Dataset records
::::
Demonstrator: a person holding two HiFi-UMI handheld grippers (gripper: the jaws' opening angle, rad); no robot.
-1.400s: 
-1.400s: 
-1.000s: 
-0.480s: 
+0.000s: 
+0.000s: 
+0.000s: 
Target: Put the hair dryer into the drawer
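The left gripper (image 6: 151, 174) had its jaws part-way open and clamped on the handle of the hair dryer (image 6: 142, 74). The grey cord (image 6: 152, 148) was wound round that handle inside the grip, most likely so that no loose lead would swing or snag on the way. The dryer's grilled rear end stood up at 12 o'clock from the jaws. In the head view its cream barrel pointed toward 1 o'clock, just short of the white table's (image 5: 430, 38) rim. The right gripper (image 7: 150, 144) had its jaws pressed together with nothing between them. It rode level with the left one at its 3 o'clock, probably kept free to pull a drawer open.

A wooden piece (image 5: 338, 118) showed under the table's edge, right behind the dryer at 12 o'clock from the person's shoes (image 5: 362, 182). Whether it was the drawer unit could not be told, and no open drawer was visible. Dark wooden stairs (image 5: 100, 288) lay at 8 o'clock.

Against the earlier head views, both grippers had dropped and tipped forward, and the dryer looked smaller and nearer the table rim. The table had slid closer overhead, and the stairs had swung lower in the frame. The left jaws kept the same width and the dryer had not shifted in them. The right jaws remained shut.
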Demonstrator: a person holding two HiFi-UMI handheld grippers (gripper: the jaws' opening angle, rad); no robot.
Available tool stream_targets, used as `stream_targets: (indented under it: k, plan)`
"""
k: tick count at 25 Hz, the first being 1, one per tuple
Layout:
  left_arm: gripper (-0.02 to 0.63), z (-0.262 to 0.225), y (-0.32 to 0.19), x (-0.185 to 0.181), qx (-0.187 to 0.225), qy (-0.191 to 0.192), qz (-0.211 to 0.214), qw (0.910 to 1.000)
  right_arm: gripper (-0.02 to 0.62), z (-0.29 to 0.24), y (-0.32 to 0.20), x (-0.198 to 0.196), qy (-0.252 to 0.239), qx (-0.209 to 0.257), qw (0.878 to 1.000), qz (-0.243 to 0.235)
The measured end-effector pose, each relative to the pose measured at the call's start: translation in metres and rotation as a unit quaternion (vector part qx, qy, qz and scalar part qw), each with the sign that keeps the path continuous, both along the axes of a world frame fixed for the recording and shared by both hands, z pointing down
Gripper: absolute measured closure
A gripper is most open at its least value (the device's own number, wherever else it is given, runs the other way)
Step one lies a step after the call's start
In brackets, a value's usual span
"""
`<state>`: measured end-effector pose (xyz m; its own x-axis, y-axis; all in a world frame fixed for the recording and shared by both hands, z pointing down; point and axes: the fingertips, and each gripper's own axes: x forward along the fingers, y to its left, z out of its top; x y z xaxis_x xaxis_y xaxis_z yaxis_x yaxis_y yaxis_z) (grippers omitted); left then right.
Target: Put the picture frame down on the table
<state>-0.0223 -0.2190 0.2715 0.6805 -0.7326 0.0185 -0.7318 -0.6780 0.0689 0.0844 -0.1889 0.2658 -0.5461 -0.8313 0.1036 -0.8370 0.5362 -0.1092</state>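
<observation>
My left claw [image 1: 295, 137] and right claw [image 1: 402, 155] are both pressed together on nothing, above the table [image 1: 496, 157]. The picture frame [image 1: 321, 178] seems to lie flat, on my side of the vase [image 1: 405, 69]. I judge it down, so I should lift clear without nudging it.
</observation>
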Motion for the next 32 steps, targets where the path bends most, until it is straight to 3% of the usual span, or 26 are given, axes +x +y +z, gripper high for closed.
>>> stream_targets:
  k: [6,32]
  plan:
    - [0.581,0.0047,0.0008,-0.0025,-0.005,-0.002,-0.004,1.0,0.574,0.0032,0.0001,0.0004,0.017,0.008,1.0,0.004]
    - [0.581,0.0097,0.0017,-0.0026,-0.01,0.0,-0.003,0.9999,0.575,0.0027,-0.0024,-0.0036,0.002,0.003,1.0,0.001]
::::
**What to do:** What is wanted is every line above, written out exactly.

**Answer section:**
Demonstrator: a person holding two HiFi-UMI handheld grippers (gripper: the jaws' opening angle, rad); no robot.
-1.400s: 
-1.400s: 
-1.000s: 
-0.480s: 
+0.000s: 
+0.000s: 
+0.000s: 
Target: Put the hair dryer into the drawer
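The left gripper (image 6: 151, 174) had its jaws part-way open and clamped on the handle of the hair dryer (image 6: 142, 74). The grey cord (image 6: 152, 148) was wound round that handle inside the grip, most likely so that no loose lead would swing or snag on the way. The dryer's grilled rear end stood up at 12 o'clock from the jaws. In the head view its cream barrel pointed toward 1 o'clock, just short of the white table's (image 5: 430, 38) rim. The right gripper (image 7: 150, 144) had its jaws pressed together with nothing between them. It rode level with the left one at its 3 o'clock, probably kept free to pull a drawer open.

A wooden piece (image 5: 338, 118) showed under the table's edge, right behind the dryer at 12 o'clock from the person's shoes (image 5: 362, 182). Whether it was the drawer unit could not be told, and no open drawer was visible. Dark wooden stairs (image 5: 100, 288) lay at 8 o'clock.

Against the earlier head views, both grippers had dropped and tipped forward, and the dryer looked smaller and nearer the table rim. The table had slid closer overhead, and the stairs had swung lower in the frame. The left jaws kept the same width and the dryer had not shifted in them. The right jaws remained shut.
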Demonstrator: a person holding two HiFi-UMI handheld grippers (gripper: the jaws' opening angle, rad); no robot.
Available tool stream_targets, used as `stream_targets: (indented under it: k, plan)`
"""
k: tick count at 25 Hz, the first being 1, one per tuple
Layout:
  left_arm: gripper (-0.02 to 0.63), z (-0.262 to 0.225), y (-0.32 to 0.19), x (-0.185 to 0.181), qx (-0.187 to 0.225), qy (-0.191 to 0.192), qz (-0.211 to 0.214), qw (0.910 to 1.000)
  right_arm: gripper (-0.02 to 0.62), z (-0.29 to 0.24), y (-0.32 to 0.20), x (-0.198 to 0.196), qy (-0.252 to 0.239), qx (-0.209 to 0.257), qw (0.878 to 1.000), qz (-0.243 to 0.235)
The measured end-effector pose, each relative to the pose measured at the call's start: translation in metres and rotation as a unit quaternion (vector part qx, qy, qz and scalar part qw), each with the sign that keeps the path continuous, both along the axes of a world frame fixed for the recording and shared by both hands, z pointing down
Gripper: absolute measured closure
A gripper is most open at its least value (the device's own number, wherever else it is given, runs the other way)
Step one lies a step after the call's start
In brackets, a value's usual span
"""
`<state>`: measured end-effector pose (xyz m; its own x-axis, y-axis; all in a world frame fixed for the recording and shared by both hands, z pointing down; point and axes: the fingertips, and each gripper's own axes: x forward along the fingers, y to its left, z out of its top; x y z xaxis_x xaxis_y xaxis_z yaxis_x yaxis_y yaxis_z) (grippers omitted); left then right.
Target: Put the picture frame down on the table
<state>-0.0223 -0.2190 0.2715 0.6805 -0.7326 0.0185 -0.7318 -0.6780 0.0689 0.0844 -0.1889 0.2658 -0.5461 -0.8313 0.1036 -0.8370 0.5362 -0.1092</state>
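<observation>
My left claw [image 1: 295, 137] and right claw [image 1: 402, 155] are both pressed together on nothing, above the table [image 1: 496, 157]. The picture frame [image 1: 321, 178] seems to lie flat, on my side of the vase [image 1: 405, 69]. I judge it down, so I should lift clear without nudging it.
</observation>
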Motion for the next 32 steps, targets where the path bends most, until it is straight to 3% of the usual span, or 26 are given, axes +x +y +z, gripper high for closed.
>>> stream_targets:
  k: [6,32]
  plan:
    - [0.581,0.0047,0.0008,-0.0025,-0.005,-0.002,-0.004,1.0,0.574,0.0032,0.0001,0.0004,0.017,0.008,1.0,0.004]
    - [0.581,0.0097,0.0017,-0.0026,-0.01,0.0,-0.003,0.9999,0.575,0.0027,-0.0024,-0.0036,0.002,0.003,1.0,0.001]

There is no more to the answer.